Effect of Reclaimed Bauxite on Andalusite-Based Refractory Castables for Tundish Applications

"The robust nature of alumina refractory materials presents opportunities for their in-process reclaiming and re-use in non-critical applications. Virgin refractories can be substituted with different quantities of reclaimed materials without compromising the quality of the refractory products. In this study, the effect of reclaimed bauxite on andalusite-containing refractory castables for tundish applications was investigated. The recycled bauxite was formulated in different proportions to replace virgin andalusite in the castables. Standard tests were conducted to evaluate the physical, physicochemical, and thermochemical properties of the formulated products. Static corrosion tests were conducted using tundish slag in order to simulate the actual operating conditions. The results show that the standard flow behaviour, open porosity, and bulk density of samples containing up to 22 mass% reclaimed bauxite were comparable to those of the reference castable. However, high-temperature properties such as static corrosion at 1400°C and hot modulus of rupture at 1500°C indicated that there is an upper constraint to the amount of substitution. The study demonstrated direct potential savings of up to 10% when the reclaimed alumina replacement ratio was increased to 22 mass%. IntroductionAlumina-based refractories can be classified into low-alumina, containing less than 50% Al2O3, and high-alumina or bauxite, containing between 50 and 90% Al2O3. High-alumina refractories have widespread applications in high-temperature metal extraction processes due to their outstanding thermochemical and thermomechanical properties and stability (Rebouillat and Rigaud, 2002; Frulli, 2016).
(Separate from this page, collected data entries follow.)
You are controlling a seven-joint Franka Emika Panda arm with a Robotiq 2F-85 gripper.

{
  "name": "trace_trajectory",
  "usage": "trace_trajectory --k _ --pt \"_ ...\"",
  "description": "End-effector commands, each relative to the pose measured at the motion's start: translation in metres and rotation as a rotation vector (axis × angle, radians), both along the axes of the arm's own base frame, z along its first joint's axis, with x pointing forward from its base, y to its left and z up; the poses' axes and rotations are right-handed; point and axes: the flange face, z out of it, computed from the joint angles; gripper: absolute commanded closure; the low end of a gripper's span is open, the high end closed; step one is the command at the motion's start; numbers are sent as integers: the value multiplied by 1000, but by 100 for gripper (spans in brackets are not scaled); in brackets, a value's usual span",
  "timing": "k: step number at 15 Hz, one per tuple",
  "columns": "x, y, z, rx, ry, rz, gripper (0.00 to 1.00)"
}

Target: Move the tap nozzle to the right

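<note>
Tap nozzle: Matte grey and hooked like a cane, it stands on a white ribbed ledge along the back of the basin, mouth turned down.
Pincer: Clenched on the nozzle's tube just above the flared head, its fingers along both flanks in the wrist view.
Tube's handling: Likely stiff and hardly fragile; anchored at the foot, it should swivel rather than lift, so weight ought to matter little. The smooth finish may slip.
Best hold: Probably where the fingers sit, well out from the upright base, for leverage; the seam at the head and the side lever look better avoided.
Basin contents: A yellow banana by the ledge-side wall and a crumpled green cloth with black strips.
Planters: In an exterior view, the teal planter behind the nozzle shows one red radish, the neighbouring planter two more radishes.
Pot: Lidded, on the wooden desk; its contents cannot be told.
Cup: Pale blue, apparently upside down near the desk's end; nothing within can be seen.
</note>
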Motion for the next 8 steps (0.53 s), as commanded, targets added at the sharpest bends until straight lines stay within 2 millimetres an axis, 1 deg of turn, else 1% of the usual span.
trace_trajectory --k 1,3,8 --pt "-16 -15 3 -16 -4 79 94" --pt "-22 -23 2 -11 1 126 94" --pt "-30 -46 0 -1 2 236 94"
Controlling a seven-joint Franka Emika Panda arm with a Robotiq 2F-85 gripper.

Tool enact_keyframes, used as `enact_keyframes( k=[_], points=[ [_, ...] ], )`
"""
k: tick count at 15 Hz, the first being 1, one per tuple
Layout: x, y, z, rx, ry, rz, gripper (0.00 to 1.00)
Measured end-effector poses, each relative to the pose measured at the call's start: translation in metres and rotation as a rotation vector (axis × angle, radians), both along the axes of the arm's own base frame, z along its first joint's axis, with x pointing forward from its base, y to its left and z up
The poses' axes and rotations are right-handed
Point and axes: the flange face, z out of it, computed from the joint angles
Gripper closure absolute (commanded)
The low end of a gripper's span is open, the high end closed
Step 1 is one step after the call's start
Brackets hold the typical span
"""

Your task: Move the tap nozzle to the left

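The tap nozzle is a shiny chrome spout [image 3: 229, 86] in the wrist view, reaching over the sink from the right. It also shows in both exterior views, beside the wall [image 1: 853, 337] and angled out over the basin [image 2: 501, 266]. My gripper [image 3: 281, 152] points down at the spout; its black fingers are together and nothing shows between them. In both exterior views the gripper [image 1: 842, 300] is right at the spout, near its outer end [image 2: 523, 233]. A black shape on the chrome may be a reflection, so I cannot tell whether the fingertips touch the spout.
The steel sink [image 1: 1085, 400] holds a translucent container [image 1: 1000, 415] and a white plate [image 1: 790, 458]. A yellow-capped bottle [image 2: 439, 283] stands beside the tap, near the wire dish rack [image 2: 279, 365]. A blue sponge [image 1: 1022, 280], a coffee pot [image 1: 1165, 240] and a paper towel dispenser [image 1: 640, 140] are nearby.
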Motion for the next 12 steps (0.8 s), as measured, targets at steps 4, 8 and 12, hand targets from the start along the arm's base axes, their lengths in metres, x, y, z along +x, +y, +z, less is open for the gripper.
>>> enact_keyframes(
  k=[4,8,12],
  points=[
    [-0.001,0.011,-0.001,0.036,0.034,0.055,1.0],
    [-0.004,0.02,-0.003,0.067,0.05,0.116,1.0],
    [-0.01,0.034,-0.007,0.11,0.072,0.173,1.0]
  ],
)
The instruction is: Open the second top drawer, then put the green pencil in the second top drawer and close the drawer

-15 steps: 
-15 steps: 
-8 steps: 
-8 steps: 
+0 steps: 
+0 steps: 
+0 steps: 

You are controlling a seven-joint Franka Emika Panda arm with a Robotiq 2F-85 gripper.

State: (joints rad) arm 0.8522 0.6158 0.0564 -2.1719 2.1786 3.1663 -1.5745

The typical chemical composition of refractory-grade bauxite consists of 85–90 wt.% Al2O3, 5–10 wt.% SiO2, 1–2wt.% Fe2O3, 3–4 wt.% TiO2, 0.4–0.8 wt.% CaO + MgO, and 0.20–0.8 wt.% K2O + Na2O (Nyoka et al., 2013). The thermochemical and thermomechanical properties of bauxite-based refractories rely principally on the conversion of the contained silica and alumina to the highly stable corundum (?-Al2O3) and mullite (3Al2O3· 2SiO2) phases (Rebouillat and Rigaud, 2002; Hill and Sehnke, 2006; Garbers-Craig, 2008; Frulli, 2016)."